Vendor: Quality Doors
Ref# S0101 Sku# 145-262, Drawer Box - 12" wide x 3 7/16" high x 15" deep
Price ea. $33.00 + tax
Free shipping to your home."

Will this work for all models? I have an 25RSS.


----------



## skippershe (May 22, 2006)

FraTra said:


> "Go to Home Depot and walk back to their kitchen design center.
> Vendor: Quality Doors
> Ref# S0101 Sku# 145-262, Drawer Box - 12" wide x 3 7/16" high x 15" deep
> Price ea. $33.00 + tax
> ...


It should, but if you're worried about it, you could always just measure to make sure.
Some here have said that they had the room for a deeper drawer...


----------



## Airboss (Jul 14, 2007)

jasonrebecca said:


> Ordered this before we left for Yellowstone and was on my desk at work when I got back.
> built the drawer one day after work and put it in yesterday after work, have about 3 hours into it, most of that was figuring out how to attach the glides to the cabinet.


'Bout time!


----------



## jasonrebecca (Oct 30, 2007)

Yeah, I could have gone with a deeper drawer, but figured all that is going in there is silverware, so no big deal.


----------



## fspieg (Jul 31, 2006)

Very nice job


----------



## Thor (Apr 7, 2004)

Looks great - I have done this mod as well.

Thor


----------



## brenda (Jan 3, 2007)

Has anyone ordered this kit online without going to the store? The last 2 times we were there no one time to talk to us so we left. I really want this mod done..but home depot is not right around the corner here..


----------



## Doxie-Doglover-Too (Jan 25, 2007)

brenda said:


> Has anyone ordered this kit online without going to the store? The last 2 times we were there no one time to talk to us so we left. I really want this mod done..but home depot is not right around the corner here..


I too went to HD twice ( it IS right around the corner







) and no one was there.

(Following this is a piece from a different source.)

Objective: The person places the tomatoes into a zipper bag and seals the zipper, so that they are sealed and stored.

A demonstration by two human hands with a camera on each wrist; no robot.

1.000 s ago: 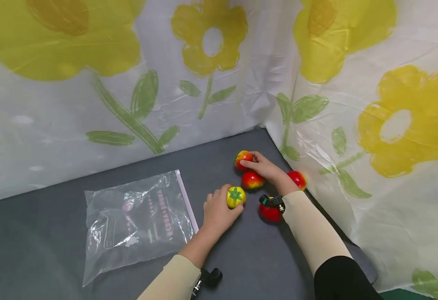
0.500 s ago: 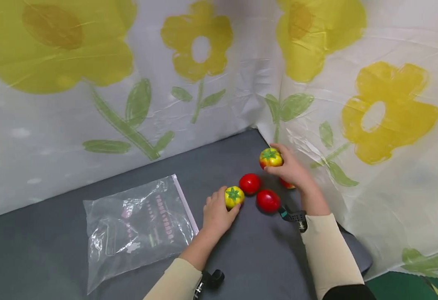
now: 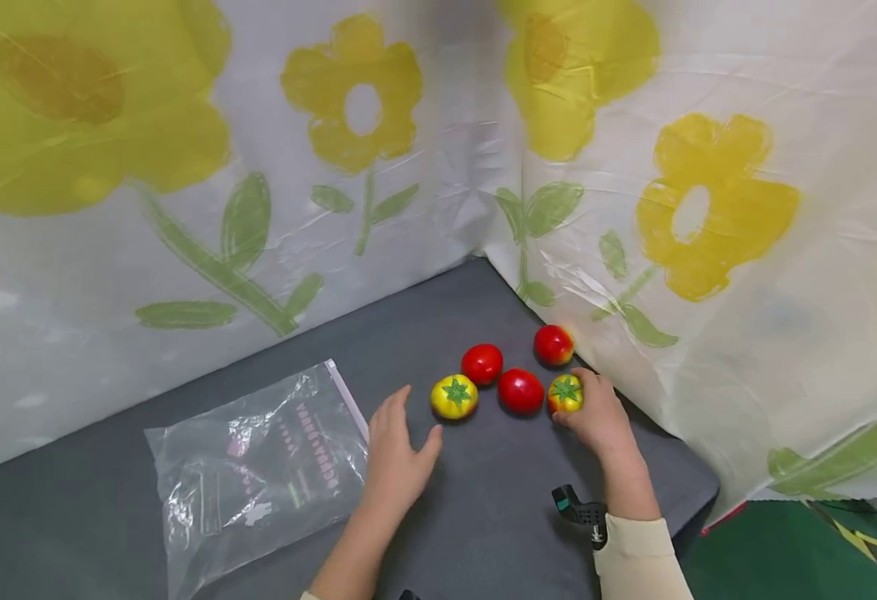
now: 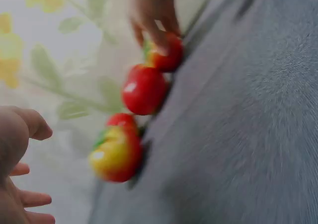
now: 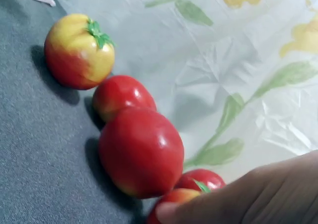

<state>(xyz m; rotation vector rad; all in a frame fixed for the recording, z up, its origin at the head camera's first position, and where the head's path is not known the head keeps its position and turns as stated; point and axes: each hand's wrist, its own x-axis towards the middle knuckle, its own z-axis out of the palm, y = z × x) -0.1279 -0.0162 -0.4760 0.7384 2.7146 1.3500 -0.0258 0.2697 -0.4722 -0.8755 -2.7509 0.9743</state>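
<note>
My right hand (image 3: 605,421) grips a yellow-red tomato (image 3: 564,392) with a green leafy top, at the right end of the group, low over the dark table. In the right wrist view its thumb (image 5: 169,211) lies against that tomato. To the left, my left hand (image 3: 399,458) holds nothing, fingers and thumb spread apart beside a yellow tomato (image 3: 454,397) with its green top up. Between the two hands are two red tomatoes, one nearer (image 3: 521,392) and one farther back (image 3: 482,364). Another red tomato (image 3: 554,345) sits by the right table edge.
A clear zip bag (image 3: 258,475) with pink print lies flat on the left of the dark grey table (image 3: 498,517). White sheets with yellow flowers (image 3: 363,108) hang along the table's back and right edges. Green floor (image 3: 769,550) shows at lower right.
My right hand has carried its tomato from the back of the group to the right and nearer. My left hand has let go of the yellow tomato and drawn back left.
</note>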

I couldn't find it on line. I went to the HD one town over and found someone there yesterday. She ordered it for me. $35+tsx=$37.91 . Spendy little drawer but what the heck. I hate, hate, hate that tip out drawer. Keystone, are you listening? What WERE you guys and gals thinking?









MY invoice says ref# S0101 SKU 145-262 but then in another place says ref# W02 and SKU 515-664 .


----------